Find the lines of the data below that include "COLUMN". Report their number only.

**SUPPLIED DATA**
━━━━

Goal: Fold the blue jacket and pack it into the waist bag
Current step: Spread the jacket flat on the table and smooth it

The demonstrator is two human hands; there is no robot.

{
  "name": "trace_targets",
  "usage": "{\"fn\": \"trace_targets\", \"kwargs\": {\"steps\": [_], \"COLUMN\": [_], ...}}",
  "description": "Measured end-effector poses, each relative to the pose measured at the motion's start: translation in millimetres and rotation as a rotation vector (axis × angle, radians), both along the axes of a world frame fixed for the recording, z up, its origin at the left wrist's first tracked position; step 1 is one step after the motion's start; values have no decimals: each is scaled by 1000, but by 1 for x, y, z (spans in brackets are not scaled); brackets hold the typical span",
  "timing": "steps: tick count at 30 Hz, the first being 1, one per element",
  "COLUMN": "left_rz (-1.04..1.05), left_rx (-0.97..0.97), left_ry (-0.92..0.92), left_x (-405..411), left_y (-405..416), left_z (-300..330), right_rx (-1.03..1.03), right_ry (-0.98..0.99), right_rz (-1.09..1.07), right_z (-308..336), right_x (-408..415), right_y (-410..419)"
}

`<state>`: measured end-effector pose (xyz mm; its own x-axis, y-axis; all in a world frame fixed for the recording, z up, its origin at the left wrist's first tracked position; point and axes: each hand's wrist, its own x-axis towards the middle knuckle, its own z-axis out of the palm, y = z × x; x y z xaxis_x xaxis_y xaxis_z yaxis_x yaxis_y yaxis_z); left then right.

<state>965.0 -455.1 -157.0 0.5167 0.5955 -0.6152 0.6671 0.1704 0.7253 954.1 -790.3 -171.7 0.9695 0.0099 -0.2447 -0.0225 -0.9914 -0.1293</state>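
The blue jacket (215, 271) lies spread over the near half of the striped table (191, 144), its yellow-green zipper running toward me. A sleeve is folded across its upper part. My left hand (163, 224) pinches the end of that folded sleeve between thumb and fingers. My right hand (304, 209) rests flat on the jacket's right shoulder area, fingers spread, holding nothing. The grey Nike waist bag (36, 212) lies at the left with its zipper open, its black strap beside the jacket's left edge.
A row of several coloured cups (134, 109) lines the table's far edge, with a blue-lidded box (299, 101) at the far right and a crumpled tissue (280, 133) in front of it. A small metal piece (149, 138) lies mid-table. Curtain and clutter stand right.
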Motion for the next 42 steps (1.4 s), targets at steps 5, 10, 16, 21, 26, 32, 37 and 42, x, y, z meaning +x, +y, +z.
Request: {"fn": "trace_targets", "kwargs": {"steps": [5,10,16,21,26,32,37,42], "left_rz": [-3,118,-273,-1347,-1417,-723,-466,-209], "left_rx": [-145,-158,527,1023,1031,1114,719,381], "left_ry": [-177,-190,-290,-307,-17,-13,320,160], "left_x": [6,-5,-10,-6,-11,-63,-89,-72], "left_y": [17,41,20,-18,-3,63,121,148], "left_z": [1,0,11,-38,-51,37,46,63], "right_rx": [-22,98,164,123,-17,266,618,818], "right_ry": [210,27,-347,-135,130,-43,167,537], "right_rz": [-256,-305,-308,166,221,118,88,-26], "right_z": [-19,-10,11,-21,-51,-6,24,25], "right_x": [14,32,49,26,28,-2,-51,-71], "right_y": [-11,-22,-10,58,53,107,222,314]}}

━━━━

**EXPECTED ANSWER**
2